- **TASK TO CARRY OUT**: If a line in the entries includes "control", show that line.

- **RECORDS PROVIDED**:
☆ ☆ ☆ ☆ ☆

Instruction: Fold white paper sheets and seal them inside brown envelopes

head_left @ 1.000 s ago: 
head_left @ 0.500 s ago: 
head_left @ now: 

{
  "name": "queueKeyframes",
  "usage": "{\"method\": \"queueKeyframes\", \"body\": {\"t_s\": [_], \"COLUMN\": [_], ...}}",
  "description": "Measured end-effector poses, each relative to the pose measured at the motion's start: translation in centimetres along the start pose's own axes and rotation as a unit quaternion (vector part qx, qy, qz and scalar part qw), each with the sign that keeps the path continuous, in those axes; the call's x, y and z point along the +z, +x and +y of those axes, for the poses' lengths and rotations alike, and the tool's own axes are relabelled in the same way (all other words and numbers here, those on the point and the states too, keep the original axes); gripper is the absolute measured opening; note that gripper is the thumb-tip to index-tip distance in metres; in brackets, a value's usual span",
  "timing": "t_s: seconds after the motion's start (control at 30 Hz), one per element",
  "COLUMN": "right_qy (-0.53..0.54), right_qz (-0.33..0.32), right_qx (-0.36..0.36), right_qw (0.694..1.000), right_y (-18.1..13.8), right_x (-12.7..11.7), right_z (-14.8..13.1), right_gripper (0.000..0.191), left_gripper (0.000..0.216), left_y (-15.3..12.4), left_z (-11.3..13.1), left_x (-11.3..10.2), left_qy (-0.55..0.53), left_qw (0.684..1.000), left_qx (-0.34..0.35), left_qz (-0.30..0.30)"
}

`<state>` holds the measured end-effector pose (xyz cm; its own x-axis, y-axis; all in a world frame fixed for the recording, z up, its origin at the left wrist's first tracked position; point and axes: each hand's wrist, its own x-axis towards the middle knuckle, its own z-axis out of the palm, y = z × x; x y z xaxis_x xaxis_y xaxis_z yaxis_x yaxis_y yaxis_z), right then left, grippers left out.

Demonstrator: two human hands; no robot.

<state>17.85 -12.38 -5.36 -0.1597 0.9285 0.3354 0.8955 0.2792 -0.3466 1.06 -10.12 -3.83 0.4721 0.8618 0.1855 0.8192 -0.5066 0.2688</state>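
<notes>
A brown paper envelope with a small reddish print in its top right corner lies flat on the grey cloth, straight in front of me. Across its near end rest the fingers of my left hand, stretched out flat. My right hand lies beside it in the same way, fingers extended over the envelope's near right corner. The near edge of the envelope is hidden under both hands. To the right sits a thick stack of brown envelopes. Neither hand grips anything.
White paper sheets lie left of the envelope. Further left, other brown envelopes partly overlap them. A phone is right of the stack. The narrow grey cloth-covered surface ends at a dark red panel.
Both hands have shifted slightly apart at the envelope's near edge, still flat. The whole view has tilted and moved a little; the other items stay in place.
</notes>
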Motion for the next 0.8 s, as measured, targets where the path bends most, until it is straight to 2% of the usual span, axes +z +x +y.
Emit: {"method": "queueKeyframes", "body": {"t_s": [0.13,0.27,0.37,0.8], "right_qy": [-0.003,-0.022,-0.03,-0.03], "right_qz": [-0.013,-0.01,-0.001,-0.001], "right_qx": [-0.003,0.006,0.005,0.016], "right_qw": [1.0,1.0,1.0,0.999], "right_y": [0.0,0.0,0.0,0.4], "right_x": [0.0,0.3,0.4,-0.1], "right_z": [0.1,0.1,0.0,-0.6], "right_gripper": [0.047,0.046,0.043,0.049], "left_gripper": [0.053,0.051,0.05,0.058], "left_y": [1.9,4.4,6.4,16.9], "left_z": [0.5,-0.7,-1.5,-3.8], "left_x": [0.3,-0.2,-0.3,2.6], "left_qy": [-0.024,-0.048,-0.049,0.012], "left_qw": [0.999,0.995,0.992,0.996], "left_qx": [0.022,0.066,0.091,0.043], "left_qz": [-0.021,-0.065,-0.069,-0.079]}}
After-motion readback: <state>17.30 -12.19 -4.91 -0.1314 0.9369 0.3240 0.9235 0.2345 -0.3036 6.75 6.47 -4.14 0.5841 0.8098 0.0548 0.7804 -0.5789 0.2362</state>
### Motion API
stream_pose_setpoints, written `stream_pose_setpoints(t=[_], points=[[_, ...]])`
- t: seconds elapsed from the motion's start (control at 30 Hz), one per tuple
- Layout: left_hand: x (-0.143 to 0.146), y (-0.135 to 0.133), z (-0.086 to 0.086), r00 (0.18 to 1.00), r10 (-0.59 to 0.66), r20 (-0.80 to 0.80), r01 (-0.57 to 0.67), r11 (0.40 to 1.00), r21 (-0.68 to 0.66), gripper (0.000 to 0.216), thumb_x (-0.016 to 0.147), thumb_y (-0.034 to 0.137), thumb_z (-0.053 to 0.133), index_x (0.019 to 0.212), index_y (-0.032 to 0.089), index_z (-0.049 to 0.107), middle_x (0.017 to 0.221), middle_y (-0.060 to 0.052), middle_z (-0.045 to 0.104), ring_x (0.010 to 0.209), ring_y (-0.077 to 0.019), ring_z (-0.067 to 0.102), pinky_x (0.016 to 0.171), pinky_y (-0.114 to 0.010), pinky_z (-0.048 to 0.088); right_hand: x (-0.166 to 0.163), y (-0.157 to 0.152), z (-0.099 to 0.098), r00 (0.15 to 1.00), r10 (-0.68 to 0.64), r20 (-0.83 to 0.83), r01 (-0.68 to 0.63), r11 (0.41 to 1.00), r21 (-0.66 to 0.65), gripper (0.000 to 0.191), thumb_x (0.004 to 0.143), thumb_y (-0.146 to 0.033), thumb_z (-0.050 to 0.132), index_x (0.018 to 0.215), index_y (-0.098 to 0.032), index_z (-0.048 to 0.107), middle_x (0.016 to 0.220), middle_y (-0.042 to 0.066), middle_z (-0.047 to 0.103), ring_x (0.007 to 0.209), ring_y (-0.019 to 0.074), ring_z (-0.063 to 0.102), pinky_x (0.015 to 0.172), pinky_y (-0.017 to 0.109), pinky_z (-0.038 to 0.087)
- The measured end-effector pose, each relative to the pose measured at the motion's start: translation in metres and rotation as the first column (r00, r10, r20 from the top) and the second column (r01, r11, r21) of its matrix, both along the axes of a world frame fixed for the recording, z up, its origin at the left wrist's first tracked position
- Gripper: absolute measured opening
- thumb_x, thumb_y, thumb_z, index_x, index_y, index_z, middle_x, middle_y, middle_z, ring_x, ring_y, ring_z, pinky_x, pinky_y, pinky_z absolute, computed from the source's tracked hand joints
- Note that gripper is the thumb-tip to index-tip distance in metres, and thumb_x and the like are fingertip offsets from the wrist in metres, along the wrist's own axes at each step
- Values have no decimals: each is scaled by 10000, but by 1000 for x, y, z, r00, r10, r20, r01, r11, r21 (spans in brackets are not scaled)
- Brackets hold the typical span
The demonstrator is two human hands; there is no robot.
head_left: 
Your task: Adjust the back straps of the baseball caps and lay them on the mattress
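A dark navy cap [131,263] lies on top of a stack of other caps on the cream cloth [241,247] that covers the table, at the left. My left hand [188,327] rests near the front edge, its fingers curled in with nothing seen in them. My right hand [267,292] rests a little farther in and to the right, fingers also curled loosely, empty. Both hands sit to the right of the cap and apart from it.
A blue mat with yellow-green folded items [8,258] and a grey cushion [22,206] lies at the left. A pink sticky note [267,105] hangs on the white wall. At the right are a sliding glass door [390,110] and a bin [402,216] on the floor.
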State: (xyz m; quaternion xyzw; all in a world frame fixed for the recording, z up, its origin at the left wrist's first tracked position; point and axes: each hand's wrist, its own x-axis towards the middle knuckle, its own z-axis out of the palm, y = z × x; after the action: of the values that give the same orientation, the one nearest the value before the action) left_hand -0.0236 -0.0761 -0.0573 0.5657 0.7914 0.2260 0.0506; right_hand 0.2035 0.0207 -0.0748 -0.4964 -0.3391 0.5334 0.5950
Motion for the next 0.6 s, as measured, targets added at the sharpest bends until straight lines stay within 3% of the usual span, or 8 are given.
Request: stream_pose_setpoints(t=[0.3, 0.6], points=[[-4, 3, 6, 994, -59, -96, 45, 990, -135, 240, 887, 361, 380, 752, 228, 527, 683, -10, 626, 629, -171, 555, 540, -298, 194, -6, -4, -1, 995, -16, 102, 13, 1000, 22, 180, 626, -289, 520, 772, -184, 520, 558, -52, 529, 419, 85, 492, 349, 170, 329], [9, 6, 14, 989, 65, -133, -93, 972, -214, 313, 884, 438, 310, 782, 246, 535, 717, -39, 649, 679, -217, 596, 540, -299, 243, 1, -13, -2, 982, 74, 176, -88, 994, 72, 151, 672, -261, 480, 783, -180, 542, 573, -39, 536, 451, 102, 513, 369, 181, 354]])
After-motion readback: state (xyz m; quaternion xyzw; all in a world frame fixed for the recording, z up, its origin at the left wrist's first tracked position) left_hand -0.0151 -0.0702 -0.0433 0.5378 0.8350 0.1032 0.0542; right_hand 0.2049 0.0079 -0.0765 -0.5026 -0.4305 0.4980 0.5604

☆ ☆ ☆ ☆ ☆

- **RESPONSE AREA**:
  "timing": "t_s: seconds after the motion's start (control at 30 Hz), one per element",
- t: seconds elapsed from the motion's start (control at 30 Hz), one per tuple

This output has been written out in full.